Alltagsheldinnen und -helden meistern diesen Alltag jeden Tag. Dazu sind es mehr als zwei Drittel Frauen. Dass die CDU diese Perspektive von Frauen nicht ganz so besonders wertschätzt, sieht man auch am Samstag mit ihrer Listenaufstellung, und vielleicht sollten Sie in dem Zusammenhang mehr auf Frauen wie die von mir geschätzte Kollegin Demuth hören,

(Abg. Joachim Paul, AfD: Frauen wie Frau Giffey, oder was?)

die in dem Zusammenhang Gleichstellung immer wieder zu Recht herausstellt.

(Beifall der SPD – Abg. Martin Haller, SPD: Da kann man mal klatschen!)

Vereinbarkeit von Familie und Beruf – das hat nicht erst Corona gezeigt – hängt aber immer noch zu stark an Frauen, und wenn die in dem Zusammenhang 16 Stunden pro Tag, aber tatsächlich auch in einem Zeitraum von 6 bis 22 Uhr dem Handel dienen müssen, dann erklären Sie mir mal, wie das auch noch anlasslos an Sonntagen, und das vielleicht auch noch nach Ihrer Vorstellung an mehr als vier Sonntagen, möglich sein soll.
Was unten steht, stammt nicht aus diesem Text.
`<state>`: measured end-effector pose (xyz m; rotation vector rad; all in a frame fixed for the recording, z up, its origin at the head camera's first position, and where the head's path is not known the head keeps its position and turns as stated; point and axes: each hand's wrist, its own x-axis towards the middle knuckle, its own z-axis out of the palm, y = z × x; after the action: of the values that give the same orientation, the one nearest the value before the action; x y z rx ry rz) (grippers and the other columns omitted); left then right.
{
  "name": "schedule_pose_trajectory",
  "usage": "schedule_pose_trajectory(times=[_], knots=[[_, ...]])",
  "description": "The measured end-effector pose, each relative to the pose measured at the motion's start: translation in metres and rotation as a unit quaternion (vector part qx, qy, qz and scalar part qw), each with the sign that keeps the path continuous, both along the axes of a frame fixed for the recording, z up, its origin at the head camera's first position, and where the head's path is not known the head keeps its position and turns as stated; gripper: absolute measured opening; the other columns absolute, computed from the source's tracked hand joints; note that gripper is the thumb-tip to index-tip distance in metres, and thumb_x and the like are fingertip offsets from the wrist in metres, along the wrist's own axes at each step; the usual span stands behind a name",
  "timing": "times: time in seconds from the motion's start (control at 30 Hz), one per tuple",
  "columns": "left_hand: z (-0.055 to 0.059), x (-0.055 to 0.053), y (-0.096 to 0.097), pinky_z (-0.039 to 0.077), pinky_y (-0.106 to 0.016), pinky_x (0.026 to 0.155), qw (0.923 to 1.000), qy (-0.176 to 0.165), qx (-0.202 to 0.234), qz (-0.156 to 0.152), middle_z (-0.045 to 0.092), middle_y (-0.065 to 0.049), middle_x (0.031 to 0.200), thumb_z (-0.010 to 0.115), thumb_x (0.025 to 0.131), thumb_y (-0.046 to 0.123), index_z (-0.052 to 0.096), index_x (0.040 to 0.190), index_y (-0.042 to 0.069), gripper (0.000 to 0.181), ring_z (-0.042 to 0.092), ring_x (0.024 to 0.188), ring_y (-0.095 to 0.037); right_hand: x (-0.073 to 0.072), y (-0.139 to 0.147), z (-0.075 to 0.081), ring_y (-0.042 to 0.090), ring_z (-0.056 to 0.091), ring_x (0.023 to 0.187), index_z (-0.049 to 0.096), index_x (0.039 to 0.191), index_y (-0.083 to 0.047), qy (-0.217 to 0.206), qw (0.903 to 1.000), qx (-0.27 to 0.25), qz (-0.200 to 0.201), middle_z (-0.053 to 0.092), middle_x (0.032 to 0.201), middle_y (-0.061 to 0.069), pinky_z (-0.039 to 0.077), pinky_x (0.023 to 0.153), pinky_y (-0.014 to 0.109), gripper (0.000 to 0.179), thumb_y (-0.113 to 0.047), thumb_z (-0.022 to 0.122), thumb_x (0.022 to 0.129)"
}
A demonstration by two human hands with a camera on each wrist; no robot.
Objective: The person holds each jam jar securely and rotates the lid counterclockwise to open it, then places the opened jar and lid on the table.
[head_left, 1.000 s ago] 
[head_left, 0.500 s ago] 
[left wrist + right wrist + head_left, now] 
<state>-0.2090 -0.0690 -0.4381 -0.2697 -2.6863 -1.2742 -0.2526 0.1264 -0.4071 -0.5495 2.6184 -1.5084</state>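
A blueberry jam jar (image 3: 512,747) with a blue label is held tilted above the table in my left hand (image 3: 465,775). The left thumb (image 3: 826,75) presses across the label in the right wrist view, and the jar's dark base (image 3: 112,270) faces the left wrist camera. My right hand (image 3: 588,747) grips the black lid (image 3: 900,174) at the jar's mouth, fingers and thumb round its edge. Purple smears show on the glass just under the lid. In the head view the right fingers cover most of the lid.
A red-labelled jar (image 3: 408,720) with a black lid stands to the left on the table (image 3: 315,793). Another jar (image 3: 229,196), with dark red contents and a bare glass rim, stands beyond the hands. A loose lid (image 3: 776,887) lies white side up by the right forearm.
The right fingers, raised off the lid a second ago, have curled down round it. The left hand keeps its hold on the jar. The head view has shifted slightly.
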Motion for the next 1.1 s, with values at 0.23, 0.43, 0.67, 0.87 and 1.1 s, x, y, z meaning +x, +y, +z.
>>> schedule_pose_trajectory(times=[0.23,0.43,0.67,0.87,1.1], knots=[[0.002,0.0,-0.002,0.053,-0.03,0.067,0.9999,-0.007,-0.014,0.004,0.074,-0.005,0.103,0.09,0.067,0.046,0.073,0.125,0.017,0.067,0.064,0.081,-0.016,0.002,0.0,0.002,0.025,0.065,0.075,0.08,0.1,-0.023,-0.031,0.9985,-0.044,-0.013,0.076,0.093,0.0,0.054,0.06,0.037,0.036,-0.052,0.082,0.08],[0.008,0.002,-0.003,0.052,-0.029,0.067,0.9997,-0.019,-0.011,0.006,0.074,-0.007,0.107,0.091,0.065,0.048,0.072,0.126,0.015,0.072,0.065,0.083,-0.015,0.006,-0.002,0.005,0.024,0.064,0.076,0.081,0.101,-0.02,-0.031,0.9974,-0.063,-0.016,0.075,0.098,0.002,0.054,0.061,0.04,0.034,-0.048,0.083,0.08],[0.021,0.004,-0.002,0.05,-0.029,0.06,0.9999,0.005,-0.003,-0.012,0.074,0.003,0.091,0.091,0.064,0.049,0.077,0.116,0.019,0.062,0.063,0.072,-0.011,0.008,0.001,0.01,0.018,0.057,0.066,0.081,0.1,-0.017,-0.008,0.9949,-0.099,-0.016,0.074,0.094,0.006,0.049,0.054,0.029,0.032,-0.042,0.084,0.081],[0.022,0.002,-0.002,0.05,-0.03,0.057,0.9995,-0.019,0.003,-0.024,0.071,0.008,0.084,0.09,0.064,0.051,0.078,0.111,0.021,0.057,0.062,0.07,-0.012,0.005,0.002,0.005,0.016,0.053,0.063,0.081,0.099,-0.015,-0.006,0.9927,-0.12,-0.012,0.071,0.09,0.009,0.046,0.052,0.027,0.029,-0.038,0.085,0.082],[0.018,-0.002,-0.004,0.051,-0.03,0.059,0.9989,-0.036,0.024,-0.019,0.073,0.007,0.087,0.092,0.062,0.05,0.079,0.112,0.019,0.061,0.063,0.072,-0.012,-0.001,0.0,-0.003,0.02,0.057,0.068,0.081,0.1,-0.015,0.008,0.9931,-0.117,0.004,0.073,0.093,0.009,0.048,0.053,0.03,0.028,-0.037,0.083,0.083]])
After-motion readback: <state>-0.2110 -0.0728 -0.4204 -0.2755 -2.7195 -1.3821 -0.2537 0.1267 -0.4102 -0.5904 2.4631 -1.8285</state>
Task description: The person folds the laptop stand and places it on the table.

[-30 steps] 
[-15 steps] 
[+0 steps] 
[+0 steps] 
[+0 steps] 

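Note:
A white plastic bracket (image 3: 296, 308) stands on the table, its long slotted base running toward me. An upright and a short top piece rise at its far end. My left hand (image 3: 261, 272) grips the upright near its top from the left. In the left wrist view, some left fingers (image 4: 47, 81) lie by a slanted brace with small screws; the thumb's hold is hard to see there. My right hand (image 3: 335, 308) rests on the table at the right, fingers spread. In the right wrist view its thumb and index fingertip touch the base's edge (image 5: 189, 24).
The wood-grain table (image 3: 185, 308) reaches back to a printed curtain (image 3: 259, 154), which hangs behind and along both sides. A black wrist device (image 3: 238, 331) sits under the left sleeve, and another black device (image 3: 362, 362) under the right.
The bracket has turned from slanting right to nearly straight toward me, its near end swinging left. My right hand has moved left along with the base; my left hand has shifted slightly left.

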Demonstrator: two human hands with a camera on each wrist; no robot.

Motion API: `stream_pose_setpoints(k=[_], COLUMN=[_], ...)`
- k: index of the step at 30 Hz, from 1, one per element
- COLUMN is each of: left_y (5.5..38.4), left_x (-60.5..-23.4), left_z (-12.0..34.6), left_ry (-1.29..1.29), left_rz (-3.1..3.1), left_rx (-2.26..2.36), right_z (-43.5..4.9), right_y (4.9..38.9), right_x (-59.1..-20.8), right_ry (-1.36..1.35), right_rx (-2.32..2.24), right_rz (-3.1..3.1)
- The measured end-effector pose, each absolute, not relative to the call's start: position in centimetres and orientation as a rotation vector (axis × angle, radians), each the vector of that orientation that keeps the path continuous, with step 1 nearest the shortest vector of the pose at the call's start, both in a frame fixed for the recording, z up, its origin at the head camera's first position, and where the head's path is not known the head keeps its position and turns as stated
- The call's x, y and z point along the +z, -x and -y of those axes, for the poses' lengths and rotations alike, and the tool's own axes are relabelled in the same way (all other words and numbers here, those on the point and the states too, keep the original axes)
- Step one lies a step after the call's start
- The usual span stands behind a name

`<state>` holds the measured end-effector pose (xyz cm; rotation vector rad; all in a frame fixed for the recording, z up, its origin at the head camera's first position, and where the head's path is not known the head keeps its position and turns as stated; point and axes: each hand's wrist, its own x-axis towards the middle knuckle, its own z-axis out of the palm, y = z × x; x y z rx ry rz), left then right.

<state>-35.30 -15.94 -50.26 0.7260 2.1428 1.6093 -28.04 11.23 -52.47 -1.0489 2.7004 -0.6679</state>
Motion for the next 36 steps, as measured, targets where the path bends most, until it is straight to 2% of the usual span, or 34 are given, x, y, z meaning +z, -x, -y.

Ich zitiere mit Erlaubnis der Präsidentin: „Wir sind einsamer denn je in dieser durch Vermassung gekennzeichneten Welt, welche die Einzelinteressen bevorzugt und die gemeinschaftliche Dimension der Existenz schwächt. Es gibt vor allem mehr Märkte, wo die Menschen die Rolle von Verbrauchern oder Zuschauern zukommt. (...) Es gibt wirtschaftliche Regeln, die sich als wirksam für das Wachstum, aber nicht gleicherweise für die Gesamtentwicklung des Menschen erweisen.“

Liebe Kolleginnen und Kollegen, das können wir ganz aktuell der neuen Enzyklika des Papstes entnehmen, und ich empfehle gerade dem Kollegen Martin mit seiner Kirchenschelte, dass er sich diese Enzyklika noch einmal besonders vornimmt.

(Beifall der SPD und des Abg. Daniel Köbler, BÜNDNIS 90/DIE GRÜNEN)

Der Sonntagsschutz ist in unserer Verfassung seit der Weimarer Republik erkämpft durch Kirchen und Sozialdemokratie und konsequenterweise durch Kirchen und Sozialdemokratie auch im Grundgesetz in Artikel 140 noch heute geregelt.